En los primeros seis meses del año, los productos mineros representaron el 87,2 % del total de los ingresos por exportación del país. De estos, el concentrado de cobre representó el 44,7 % de los ingresos, y el carbón, el 37,9 %. Durante este periodo, Mongolia exportó 56,8 millones de toneladas de carbón por un valor de 3.940 millones de dólares; en términos físicos, el volumen de los envíos aumentó en 21,7 millones de toneladas, mientras que los ingresos crecieron en 1.400 millones de dólares con respecto al mismo periodo del año anterior. Sin embargo, la caída de los precios mundiales del carbón sigue limitando un mayor crecimiento de los ingresos en este sector.
Al mismo tiempo, el volumen de las exportaciones de concentrado de cobre alcanzó los 1,31 millones de toneladas, generando unos ingresos de 4.650 millones de dólares.
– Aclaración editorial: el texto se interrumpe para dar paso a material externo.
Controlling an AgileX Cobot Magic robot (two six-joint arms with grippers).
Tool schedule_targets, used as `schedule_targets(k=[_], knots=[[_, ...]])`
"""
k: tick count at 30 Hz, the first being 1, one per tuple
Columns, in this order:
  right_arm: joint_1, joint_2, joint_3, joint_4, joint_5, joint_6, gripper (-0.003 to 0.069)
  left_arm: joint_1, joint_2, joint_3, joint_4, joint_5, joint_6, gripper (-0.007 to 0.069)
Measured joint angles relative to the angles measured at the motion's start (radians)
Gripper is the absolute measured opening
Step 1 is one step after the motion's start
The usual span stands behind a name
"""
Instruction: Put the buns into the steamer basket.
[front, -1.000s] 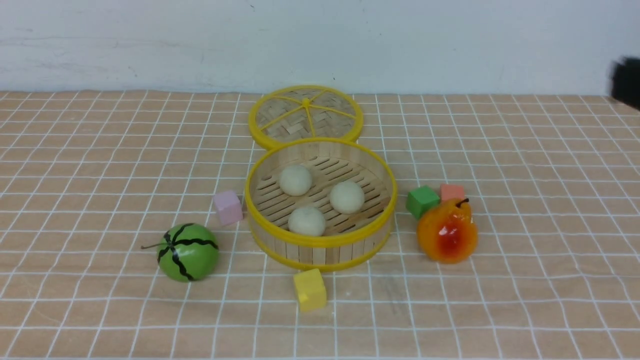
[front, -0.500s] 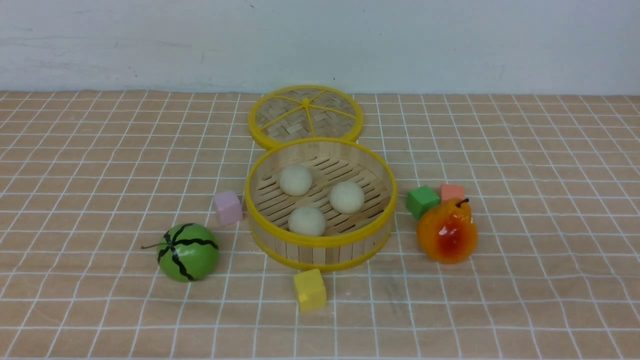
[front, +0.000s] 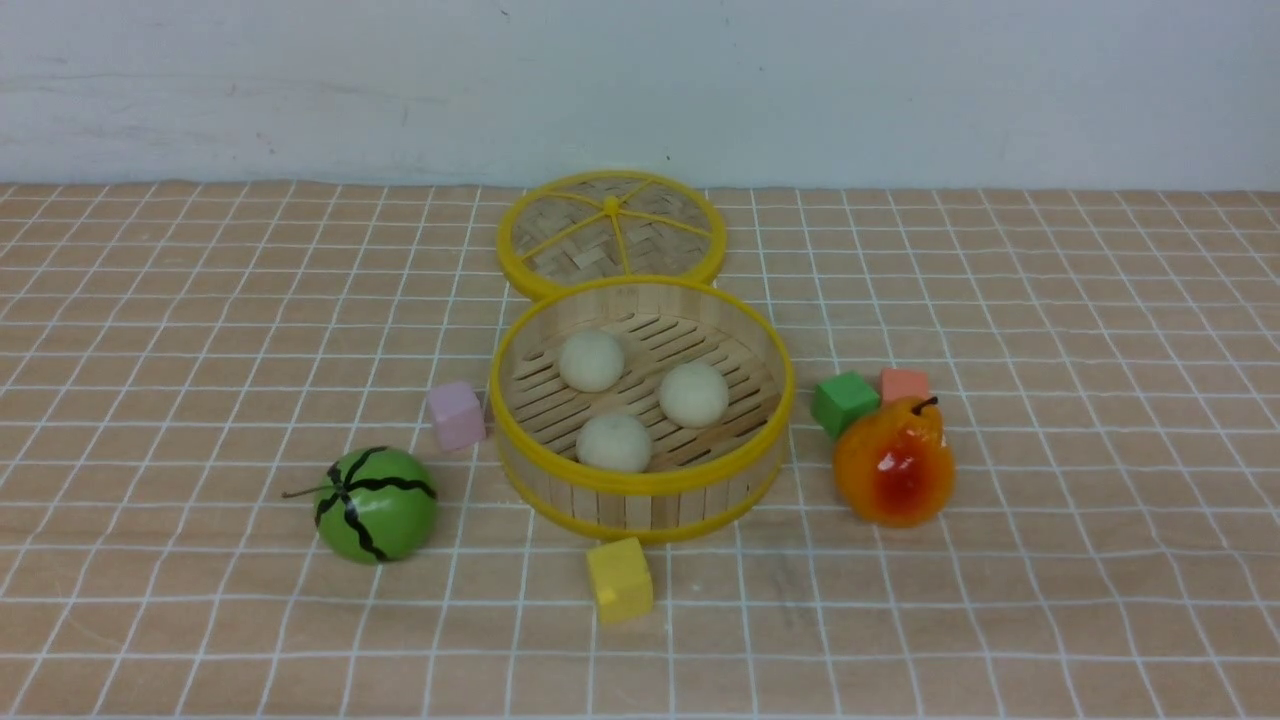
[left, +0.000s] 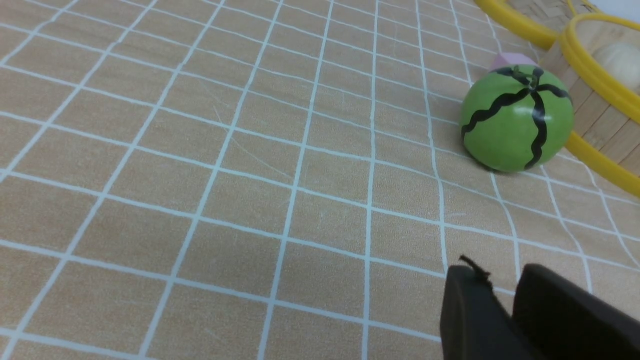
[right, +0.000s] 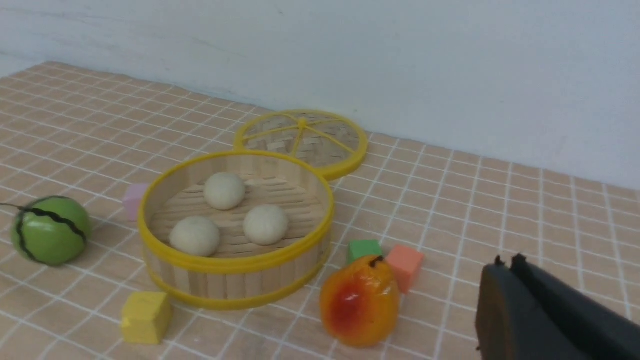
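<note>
all three buns (front: 620, 400) sit inside the steamer basket (front: 640, 478), right gripper (right: 505, 280) pressed together and empty, left gripper (left: 500, 295) looks together too, only risk I see is an arm clipping the basket

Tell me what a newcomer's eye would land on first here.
The steamer basket at mid-table, with three buns resting on its slatted floor. Behind it lies the flat woven lid. A green watermelon toy sits to the basket's left and an orange pear toy to its right.
</note>
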Motion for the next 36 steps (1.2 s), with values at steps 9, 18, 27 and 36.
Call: schedule_targets(k=[9,18,27,36], knots=[[-0.334,-0.238,0.299,-0.029,0.012,0.051,0.0000,0.000,0.000,0.000,0.000,0.000,0.000,0.0141],[-0.426,-0.415,0.537,-0.075,0.061,0.133,0.0002,0.000,-0.001,0.000,0.000,0.004,0.000,0.0143],[-0.427,-0.417,0.541,-0.081,0.043,0.148,0.0015,0.000,-0.001,0.000,-0.002,0.007,0.000,0.0146],[-0.427,-0.417,0.542,-0.082,0.042,0.149,0.0027,0.000,-0.001,0.000,-0.002,0.007,0.000,0.0161]])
En comparación con el mismo periodo del año anterior, las exportaciones aumentaron en 253.300 toneladas, mientras que los ingresos se multiplicaron por 1,9, hasta alcanzar los 2.300 millones de dólares. El principal motor del crecimiento de los ingresos del cobre es el rápido crecimiento de la demanda mundial. Los expertos señalan tres factores clave: las infraestructuras para la inteligencia artificial, destinadas a la construcción a gran escala de centros de datos en todo el mundo; el transporte ecológico, con un rápido aumento de la producción de vehículos eléctricos; y la energía limpia, fruto de la expansión activa de los proyectos de energía renovable.
En este contexto, el precio del cobre refinado en la Bolsa de Metales de Londres ha alcanzado los 13.645 dólares por tonelada. Los bancos de inversión internacionales y los institutos de investigación se muestran extremadamente optimistas sobre las perspectivas de este metal; los analistas de Goldman Sachs prevén que el precio del cobre refinado alcance los 13.735 dólares por tonelada a finales de año, más de un 10 % por encima de su estimación anterior de 12.465 dólares.
Es probable que el carbón mantenga su estatus como principal producto de exportación del país en términos de volumen. Sin embargo, las estadísticas muestran claramente una profunda transformación en la estructura de los ingresos en divisas: si la demanda mundial de cobre se mantiene elevada y los precios siguen subiendo, el papel protagonista en la configuración de la economía de Mongolia pasará gradualmente del carbón al cobre. Los ingresos del presupuesto estatal, las entradas de divisas y el crecimiento económico general ya no estarán vinculados exclusivamente al sector del carbón, sino que dependerán directamente de la demanda y de los ciclos de precios en el mercado del cobre.
En estas circunstancias, es importante que el Estado no se limite a esperar una fase favorable del ciclo de las materias primas, sino que gestione activamente las oportunidades mediante una estrategia sólida a largo plazo. Para alcanzar este objetivo, es necesario intensificar la exploración geológica con el fin de descubrir nuevos yacimientos prometedores, crear un marco jurídico estable que atraiga inversiones a gran escala y a largo plazo, y aumentar el valor añadido de los productos mediante la introducción a nivel nacional de tecnologías de enriquecimiento profundo y de transformación de las materias primas. La aplicación de estas medidas contribuirá a convertir la creciente demanda mundial de cobre en un motor permanente del desarrollo económico de Mongolia, en lugar de que sea simplemente una fuente de ingresos temporales derivados de los altos precios.